> Data excerpts
----

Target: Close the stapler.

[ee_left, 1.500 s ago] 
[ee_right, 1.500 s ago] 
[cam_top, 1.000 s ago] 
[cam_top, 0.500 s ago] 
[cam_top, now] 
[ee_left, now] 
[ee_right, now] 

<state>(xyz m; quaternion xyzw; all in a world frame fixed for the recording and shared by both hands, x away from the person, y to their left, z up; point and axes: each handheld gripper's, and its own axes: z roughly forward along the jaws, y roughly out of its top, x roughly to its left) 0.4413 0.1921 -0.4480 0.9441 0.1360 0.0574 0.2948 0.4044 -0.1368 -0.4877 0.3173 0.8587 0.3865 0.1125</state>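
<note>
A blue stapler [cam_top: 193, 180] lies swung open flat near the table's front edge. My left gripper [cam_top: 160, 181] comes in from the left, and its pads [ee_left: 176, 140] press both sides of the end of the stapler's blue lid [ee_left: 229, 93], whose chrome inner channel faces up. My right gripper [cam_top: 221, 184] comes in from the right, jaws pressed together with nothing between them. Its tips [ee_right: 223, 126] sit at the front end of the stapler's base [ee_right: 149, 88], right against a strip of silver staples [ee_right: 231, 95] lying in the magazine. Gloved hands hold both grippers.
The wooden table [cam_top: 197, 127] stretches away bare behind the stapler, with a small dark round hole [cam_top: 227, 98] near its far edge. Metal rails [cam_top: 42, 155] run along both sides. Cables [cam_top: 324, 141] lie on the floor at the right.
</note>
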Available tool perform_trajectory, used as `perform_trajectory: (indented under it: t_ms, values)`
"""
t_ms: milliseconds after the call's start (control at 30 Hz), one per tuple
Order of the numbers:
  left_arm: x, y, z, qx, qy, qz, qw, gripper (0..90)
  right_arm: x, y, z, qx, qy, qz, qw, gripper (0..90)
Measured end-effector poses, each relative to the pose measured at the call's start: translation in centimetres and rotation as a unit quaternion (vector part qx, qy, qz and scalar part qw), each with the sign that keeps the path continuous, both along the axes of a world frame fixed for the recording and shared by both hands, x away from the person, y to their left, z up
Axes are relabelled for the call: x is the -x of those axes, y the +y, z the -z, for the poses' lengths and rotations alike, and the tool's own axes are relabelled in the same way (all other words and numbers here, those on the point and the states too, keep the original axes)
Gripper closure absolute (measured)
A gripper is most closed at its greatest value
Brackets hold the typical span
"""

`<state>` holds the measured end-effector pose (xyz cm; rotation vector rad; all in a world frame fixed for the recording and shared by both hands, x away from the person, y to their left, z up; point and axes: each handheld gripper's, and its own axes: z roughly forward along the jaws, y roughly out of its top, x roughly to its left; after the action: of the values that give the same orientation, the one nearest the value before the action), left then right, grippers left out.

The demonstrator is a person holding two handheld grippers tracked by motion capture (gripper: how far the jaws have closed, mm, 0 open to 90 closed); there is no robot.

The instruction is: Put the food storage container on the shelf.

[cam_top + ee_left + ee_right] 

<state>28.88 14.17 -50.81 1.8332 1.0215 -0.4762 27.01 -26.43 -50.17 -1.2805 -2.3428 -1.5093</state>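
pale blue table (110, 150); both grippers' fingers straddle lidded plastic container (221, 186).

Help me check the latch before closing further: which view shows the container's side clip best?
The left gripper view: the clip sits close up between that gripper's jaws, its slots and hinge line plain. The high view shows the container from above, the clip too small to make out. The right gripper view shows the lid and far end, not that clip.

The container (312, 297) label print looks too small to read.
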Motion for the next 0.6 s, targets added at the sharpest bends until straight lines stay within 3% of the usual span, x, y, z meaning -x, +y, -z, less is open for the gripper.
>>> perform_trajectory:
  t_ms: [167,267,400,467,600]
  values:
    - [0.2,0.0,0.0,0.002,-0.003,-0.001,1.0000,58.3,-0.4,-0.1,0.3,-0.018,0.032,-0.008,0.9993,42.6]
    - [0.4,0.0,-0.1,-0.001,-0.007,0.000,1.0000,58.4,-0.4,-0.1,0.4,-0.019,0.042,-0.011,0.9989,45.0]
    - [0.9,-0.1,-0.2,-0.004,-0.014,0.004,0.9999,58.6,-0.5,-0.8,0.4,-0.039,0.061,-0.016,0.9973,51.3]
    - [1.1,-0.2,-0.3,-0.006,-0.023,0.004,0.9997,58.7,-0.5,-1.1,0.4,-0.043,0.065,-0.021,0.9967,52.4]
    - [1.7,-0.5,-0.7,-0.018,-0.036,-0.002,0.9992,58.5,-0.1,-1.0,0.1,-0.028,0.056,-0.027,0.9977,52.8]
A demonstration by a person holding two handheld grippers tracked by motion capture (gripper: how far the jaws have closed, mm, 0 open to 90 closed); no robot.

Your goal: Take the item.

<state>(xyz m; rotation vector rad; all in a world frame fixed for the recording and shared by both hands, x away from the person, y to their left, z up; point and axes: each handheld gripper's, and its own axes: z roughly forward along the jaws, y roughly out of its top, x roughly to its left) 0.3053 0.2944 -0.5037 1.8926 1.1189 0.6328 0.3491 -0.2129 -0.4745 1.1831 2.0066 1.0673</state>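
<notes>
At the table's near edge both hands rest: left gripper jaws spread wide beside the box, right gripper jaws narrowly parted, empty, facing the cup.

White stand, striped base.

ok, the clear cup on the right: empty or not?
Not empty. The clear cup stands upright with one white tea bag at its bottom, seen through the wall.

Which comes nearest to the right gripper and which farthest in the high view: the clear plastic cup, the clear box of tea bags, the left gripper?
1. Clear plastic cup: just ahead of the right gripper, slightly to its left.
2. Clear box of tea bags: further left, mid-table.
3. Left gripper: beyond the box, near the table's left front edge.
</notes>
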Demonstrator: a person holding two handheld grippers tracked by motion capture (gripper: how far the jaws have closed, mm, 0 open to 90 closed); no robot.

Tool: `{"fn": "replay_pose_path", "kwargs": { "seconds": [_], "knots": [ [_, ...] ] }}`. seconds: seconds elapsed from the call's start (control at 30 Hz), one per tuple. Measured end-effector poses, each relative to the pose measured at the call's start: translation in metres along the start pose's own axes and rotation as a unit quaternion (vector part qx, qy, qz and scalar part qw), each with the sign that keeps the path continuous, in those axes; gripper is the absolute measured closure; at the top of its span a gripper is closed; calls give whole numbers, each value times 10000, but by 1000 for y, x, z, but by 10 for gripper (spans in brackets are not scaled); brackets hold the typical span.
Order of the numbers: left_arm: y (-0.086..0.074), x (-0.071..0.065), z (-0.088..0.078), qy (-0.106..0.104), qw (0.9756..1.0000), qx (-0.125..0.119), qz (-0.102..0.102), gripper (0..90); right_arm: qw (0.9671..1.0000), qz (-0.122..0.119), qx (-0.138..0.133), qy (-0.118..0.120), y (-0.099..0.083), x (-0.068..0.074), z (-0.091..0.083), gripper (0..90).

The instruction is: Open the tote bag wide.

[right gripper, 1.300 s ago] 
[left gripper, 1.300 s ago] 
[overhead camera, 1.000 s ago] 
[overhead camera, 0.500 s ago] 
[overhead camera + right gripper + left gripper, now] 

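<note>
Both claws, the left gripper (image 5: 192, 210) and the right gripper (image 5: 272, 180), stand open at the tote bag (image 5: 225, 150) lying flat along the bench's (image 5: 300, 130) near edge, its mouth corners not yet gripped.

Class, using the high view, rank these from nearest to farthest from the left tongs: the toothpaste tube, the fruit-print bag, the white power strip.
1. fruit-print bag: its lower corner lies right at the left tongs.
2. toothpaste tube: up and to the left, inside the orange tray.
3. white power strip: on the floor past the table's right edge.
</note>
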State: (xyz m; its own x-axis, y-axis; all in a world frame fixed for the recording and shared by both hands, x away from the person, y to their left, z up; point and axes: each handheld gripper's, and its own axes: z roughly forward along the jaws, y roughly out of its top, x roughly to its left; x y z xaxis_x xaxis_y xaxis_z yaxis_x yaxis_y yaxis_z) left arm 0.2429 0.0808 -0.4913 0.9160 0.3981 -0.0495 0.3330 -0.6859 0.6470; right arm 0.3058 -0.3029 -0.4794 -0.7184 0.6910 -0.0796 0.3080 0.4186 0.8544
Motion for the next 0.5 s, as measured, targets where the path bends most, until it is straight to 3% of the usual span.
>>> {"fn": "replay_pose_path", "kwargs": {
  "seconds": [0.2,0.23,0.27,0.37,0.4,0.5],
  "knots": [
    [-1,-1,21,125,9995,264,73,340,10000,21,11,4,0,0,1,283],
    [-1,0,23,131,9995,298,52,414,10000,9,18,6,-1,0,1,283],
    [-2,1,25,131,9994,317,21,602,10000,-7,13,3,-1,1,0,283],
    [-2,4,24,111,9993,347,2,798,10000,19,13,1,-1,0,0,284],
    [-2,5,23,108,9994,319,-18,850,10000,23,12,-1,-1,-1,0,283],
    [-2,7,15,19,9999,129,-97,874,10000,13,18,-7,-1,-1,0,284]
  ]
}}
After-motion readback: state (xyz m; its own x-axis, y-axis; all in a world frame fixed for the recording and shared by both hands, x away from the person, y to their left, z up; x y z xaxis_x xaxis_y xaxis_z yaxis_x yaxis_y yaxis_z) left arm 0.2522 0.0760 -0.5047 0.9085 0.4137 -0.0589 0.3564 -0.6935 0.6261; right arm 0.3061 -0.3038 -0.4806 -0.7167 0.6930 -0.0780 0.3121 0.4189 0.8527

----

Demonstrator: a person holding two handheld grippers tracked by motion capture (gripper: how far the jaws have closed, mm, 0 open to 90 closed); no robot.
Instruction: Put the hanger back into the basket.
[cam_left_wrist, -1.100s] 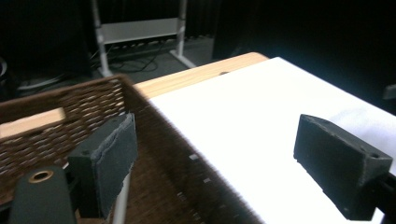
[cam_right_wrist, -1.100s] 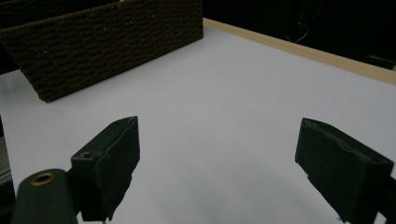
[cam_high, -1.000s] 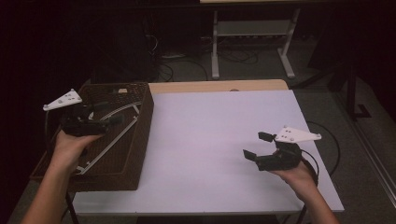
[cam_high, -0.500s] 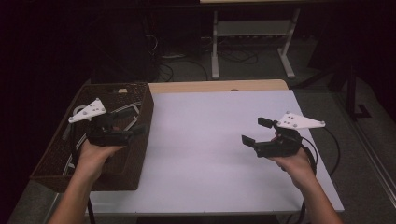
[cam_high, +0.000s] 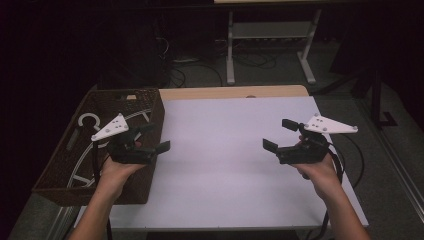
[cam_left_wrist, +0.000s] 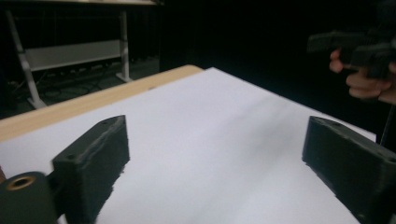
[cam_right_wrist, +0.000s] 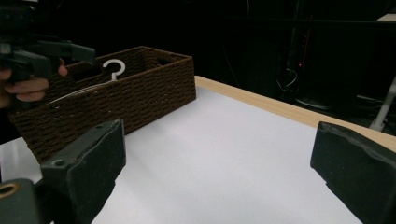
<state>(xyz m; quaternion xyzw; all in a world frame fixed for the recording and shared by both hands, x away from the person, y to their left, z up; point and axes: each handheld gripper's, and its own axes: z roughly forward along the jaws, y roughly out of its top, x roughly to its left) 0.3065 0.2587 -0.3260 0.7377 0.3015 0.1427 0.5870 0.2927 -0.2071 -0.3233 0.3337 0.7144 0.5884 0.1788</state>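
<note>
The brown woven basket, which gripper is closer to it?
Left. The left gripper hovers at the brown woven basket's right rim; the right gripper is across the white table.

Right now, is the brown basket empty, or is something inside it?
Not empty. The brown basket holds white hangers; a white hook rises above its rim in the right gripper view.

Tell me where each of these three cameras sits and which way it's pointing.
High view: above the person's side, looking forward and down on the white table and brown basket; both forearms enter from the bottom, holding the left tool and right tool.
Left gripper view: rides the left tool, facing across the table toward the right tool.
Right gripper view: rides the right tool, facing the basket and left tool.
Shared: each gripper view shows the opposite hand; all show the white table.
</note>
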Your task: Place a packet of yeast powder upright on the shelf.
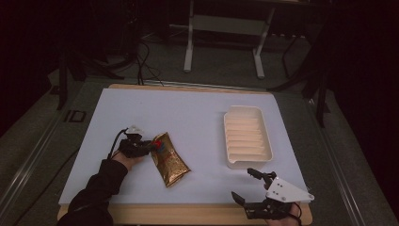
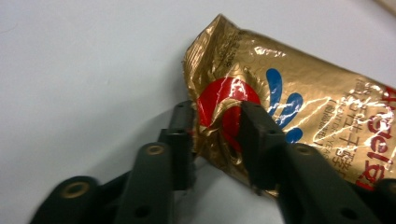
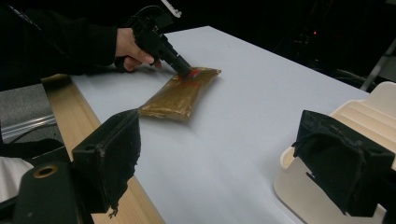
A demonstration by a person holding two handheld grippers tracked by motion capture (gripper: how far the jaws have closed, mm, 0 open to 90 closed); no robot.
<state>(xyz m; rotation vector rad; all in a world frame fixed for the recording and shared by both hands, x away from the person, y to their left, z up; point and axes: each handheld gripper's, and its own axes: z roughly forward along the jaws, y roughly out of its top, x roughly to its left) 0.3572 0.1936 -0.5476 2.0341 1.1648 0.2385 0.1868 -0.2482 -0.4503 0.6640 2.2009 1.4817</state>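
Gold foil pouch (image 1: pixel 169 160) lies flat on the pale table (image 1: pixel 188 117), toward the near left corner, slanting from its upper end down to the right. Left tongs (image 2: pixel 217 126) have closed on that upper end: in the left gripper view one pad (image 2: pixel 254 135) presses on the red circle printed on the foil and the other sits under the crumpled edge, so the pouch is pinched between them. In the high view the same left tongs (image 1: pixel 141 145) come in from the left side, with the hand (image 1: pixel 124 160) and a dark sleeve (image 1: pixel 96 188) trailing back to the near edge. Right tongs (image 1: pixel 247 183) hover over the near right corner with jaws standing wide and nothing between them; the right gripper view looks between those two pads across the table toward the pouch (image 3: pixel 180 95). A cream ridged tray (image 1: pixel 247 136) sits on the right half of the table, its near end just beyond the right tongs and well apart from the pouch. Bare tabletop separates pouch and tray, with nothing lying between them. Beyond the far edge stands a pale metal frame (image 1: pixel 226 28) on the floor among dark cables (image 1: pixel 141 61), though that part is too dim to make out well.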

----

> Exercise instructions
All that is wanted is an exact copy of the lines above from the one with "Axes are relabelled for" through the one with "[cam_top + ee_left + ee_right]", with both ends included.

> Task response
Axes are relabelled for the call: x is the -x of those axes, y the +y, z the -z, for the poses' lengths and rotations alike, and the tool's own axes are relabelled in the same way (all other words and numbers here, those on the point and the states too, keep the original axes)
Gripper closure absolute (measured)
A gripper is most closed at its greatest value
Brackets hold the typical span
"""

`<state>` holds the measured end-effector pose (xyz cm; rotation vector rad; all in a world frame fixed for the recording and shared by both hands, x away from the person, y to their left, z up; point and axes: each handheld gripper's, and its own axes: z roughly forward along the jaws, y roughly out of its top, x roughly to its left; after the action: of the values that give the same orientation, the one nearest the value before the action), left then right, grippers left out.

The demonstrator is a person holding two handheld grippers tracked by motion capture (gripper: how far the jaws have closed, mm, 0 open to 90 closed); there is no robot.

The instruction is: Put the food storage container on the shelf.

[cam_top + ee_left + ee_right] 

The answer has now been finished.